Letter to a Christian Nation

The only thing that guarantees a truly open-ended collaboration among human beings is their willingness to have their views (and resulting behavior) modified by conversation--by new evidence and new arguments. Otherwise, when the stakes are high, there is nothing to appeal to but force. If I believe that I can get to Paradise by flying a plane into a building, and I am content to believe this without evidence, then there will be nothing another person can say to dissuade me, because my leap of faith has made me immune to the powers of conversation.

--Sam Harris

My take is that Sam's statement has they same kind of value as chanting "All we are saying, is give peace a chance." To trust in the good will of others much less ourselves is beyond naive. It is fatuous and dangerous. Dialogue and skepticism is not enough either. Such attitudes underestimate the resliance of people to change their core values and beliefs and to defend those values and beliefs with every tool as their disposal. Flying jets into buildings is merely the logical extension of deeply seated beliefs that we scarcely can comprehend, rational-- not irrational-- actions to advance those beliefs. If there is hope, it lies with taking as a given the depravity of humanity, and to accordingly create institutions that promote transparancy and accountability, divide and diffuse centers of power, and protect and promote secularism, pretty much using the formula that our founding fathers conceived. I no more trust power in the hands of scientists and scholars than I do in the hands of politicians and priests, and religionists (or areligionists for that matter) have no monopoloy on fanaticism, as Hoffer suggests in my link below:

http://mymallandnews.bizland.com/truebeliever.htm

The paradox of Sam's statement lies in the disconnect between his assumption of and appeal for rationality and in his irrational and unfactual appraisal of human nature. If people are willing to love one another, there would be no hate and no wars. But that statement is no less meaningless than Sam's claim-- that if everyone relied on evidence, goodwill,and collaboration, iirational beliefs and behaviors wouldn't take hold. Surely, there is much more historical evidence to support my point of view than there is to support his woolly-headed utopianism. Would he be willing to change his viewpoint on that that basis?

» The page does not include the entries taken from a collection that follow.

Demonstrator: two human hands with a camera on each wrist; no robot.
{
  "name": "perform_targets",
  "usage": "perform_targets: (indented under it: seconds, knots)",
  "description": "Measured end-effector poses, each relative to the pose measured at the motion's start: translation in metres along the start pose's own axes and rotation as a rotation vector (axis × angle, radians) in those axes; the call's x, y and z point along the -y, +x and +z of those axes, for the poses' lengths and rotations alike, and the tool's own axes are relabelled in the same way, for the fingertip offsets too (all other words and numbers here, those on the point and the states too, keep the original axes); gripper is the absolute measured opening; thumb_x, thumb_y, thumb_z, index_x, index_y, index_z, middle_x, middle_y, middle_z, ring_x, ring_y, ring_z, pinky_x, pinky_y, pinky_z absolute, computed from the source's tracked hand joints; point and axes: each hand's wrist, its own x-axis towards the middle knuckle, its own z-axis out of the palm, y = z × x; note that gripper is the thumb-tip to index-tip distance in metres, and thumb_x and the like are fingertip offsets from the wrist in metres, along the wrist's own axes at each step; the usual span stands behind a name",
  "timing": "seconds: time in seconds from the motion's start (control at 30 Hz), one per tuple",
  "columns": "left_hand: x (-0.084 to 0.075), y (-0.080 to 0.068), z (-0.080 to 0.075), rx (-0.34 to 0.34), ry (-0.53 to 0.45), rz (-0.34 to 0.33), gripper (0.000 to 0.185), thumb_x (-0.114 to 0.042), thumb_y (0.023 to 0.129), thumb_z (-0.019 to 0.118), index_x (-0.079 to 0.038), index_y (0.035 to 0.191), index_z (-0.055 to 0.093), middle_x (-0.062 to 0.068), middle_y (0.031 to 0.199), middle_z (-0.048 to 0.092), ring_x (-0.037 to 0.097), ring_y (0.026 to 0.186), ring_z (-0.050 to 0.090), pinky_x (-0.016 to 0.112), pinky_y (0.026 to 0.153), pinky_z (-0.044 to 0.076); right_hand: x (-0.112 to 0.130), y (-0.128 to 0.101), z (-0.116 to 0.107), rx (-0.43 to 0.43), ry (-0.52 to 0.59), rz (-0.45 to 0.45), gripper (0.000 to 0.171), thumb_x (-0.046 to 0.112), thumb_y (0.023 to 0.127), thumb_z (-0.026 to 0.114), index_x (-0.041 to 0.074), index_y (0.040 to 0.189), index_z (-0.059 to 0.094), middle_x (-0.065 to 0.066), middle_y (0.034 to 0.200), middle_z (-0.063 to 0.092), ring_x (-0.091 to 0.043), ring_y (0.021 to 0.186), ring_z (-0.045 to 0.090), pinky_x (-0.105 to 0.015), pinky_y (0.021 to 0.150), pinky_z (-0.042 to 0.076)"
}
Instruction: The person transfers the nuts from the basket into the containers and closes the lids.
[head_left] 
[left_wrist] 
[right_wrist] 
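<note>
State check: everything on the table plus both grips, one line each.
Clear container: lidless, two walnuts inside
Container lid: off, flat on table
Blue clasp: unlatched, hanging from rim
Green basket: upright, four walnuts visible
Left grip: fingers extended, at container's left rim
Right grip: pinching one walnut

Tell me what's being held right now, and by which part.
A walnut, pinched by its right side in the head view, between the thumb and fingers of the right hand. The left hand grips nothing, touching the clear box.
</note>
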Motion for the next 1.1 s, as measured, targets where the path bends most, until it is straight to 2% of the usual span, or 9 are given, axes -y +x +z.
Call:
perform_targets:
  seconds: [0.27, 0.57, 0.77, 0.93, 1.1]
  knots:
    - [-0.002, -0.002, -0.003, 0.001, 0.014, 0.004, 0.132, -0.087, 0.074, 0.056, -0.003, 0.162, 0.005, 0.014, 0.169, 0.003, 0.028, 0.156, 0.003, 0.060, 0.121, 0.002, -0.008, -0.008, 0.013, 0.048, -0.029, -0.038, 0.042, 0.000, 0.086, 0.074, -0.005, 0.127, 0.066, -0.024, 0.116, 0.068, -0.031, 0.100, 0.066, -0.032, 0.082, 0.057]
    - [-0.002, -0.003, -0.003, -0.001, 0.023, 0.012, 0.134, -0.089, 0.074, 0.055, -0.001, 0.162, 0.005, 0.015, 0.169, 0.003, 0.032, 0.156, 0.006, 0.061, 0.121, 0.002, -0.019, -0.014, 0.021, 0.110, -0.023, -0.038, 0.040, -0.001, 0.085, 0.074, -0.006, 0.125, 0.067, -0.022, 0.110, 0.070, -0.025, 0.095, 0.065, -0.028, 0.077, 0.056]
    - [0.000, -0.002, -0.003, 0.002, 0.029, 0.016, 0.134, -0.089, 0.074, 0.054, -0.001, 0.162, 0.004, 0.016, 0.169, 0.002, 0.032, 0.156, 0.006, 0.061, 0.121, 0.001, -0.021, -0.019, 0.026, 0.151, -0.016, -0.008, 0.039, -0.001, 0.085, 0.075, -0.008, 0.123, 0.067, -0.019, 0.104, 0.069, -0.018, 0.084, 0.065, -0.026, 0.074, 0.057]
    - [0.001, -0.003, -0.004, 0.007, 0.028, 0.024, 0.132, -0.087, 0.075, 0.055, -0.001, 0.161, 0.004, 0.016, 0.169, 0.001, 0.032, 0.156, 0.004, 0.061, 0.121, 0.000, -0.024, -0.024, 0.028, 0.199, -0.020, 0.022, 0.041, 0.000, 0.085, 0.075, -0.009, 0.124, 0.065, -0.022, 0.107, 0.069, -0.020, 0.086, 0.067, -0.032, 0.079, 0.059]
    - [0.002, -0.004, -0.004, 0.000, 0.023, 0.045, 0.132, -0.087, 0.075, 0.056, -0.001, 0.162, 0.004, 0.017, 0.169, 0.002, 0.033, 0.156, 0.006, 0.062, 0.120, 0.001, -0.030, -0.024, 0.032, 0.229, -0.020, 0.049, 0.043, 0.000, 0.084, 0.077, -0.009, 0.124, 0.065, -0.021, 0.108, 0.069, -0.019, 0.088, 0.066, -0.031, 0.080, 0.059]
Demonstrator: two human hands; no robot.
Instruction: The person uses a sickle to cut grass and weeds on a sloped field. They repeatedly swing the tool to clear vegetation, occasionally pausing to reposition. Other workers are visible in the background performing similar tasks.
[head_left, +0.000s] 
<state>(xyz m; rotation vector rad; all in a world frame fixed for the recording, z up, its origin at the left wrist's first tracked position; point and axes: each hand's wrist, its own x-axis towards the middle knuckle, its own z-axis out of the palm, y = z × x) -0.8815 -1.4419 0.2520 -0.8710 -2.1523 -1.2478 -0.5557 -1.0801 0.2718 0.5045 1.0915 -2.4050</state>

I finally put down Sam's book after reading the first chapter. I got annoyed by what I saw was an attack on a straw man-- a shallow characture of of an extreme variant of Christianity that I'm not even sure really exists. The critique that writers such as Richard Dawson, Harris, and Christopher Hitchens make are not without validity. But I get the impression that they do in their own critique precisely what they object in the beliefss of religionists-- the embrace of straw men, lack of balance, dogmatism, sweeping generalizations, and demonization when it best serves their argumentative purpose. Hitchens writes that “the only thing that counts is free inquiry, science, research, the testing of evidence, the uses of reason, irony, humor and literature, things of this kind. Just because we hold these convictions rather strongly does not mean this attitude can be classified as fundamentalist.” I think Hitchens is correct. I don't view convictions of any kind per se as fundamantalist. However, stridency of argument even when that argument is founded empericaly and rationally can become dogmatic, which closes down the open-ended collaboration that Harris seeks.